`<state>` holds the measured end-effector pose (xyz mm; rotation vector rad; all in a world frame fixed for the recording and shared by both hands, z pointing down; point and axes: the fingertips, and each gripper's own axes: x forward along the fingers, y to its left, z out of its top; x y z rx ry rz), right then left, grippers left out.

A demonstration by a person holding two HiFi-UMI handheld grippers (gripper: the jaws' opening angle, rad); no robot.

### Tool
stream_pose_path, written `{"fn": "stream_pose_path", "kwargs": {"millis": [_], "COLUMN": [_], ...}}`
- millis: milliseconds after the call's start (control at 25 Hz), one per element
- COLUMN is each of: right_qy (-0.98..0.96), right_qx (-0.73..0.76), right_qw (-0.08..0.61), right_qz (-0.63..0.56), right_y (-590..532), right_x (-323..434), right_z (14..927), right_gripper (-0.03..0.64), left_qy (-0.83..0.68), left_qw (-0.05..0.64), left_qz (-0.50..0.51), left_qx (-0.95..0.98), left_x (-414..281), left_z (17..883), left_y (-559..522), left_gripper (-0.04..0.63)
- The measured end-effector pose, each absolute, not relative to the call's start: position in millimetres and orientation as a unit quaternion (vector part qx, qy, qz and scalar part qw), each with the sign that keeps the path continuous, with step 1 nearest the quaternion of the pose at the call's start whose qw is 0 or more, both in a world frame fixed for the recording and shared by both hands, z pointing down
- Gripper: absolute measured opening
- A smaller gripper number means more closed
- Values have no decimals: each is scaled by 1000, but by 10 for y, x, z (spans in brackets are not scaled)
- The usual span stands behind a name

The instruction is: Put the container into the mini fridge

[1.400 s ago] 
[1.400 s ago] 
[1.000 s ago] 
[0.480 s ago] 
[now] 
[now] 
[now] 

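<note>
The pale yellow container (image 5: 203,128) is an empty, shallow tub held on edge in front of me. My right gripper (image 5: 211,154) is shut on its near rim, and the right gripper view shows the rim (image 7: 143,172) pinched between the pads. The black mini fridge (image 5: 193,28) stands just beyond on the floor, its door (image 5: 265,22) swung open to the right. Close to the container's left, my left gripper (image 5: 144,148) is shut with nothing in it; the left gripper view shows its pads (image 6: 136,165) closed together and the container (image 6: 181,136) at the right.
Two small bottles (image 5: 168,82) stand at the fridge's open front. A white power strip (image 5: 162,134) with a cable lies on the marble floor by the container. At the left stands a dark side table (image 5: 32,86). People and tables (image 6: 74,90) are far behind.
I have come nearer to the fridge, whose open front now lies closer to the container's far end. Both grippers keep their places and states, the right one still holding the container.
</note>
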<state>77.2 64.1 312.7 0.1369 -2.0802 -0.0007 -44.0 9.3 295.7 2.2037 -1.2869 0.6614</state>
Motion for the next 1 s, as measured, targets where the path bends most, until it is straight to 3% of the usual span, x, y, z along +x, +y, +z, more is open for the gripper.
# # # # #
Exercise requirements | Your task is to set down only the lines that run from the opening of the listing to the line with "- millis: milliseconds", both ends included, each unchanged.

Exercise output |
`<state>` holds the measured end-effector pose (xyz mm; rotation vector rad; all in a world frame fixed for the recording and shared by both hands, z pointing down; point and axes: the fingertips, and each gripper's own axes: x forward along the fingers, y to its left, z out of its top; x y z rx ry rz), right then left, grippers left out.

A demonstration by a person holding two HiFi-UMI handheld grippers (gripper: the jaws' opening angle, rad); no robot.

### Tool
stream_pose_path, written `{"fn": "stream_pose_path", "kwargs": {"millis": [_], "COLUMN": [_], ...}}`
- millis: milliseconds after the call's start (control at 25 Hz), one per element

This exercise is now finished.